# Task:
Only the count is wanted here: how many lines of the entries hold the string "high"?

(Source data)
======
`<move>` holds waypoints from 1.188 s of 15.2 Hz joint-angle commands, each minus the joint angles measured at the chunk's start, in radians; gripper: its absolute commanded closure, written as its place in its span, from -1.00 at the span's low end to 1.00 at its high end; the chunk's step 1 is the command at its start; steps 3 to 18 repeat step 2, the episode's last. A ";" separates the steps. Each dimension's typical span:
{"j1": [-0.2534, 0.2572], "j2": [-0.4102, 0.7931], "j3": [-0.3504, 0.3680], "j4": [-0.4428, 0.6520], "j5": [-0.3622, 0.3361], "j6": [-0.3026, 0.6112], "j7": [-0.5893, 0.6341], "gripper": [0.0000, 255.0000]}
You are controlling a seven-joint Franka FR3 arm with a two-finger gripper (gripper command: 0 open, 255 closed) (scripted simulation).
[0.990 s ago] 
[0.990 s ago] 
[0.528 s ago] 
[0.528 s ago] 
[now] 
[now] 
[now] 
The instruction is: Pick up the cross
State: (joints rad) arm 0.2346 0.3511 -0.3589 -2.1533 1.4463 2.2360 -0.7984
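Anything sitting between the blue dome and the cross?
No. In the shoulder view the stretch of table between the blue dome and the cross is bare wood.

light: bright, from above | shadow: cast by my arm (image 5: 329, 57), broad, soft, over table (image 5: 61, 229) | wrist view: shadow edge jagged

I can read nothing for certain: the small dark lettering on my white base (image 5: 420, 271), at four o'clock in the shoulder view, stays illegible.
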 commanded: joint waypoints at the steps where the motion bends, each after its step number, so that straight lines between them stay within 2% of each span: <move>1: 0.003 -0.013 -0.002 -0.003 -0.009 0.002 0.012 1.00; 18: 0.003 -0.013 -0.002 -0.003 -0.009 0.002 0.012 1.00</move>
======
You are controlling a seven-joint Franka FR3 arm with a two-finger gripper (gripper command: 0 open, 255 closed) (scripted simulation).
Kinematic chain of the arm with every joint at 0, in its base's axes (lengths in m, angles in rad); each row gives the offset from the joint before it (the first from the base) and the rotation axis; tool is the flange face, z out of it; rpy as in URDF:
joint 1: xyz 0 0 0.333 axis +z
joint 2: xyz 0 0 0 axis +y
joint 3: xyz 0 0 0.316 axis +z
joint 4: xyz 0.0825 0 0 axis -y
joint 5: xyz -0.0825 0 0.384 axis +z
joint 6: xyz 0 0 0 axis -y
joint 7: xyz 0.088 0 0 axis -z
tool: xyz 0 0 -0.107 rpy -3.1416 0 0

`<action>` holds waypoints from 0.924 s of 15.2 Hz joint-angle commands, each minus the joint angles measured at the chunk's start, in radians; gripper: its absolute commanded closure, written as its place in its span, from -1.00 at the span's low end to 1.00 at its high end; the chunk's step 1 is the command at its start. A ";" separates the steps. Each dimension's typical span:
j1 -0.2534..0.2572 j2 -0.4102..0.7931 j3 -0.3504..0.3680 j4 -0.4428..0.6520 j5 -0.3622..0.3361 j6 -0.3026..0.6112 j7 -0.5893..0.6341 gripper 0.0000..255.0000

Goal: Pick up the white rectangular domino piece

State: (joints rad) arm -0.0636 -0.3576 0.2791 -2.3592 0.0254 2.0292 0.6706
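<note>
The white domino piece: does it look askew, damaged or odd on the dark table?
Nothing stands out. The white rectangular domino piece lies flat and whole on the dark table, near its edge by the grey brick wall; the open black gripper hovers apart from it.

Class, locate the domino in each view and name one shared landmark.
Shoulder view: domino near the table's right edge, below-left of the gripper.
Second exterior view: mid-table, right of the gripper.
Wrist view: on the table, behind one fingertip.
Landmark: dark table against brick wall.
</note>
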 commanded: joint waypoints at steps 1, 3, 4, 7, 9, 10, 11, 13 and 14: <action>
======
# Result for this exercise:
2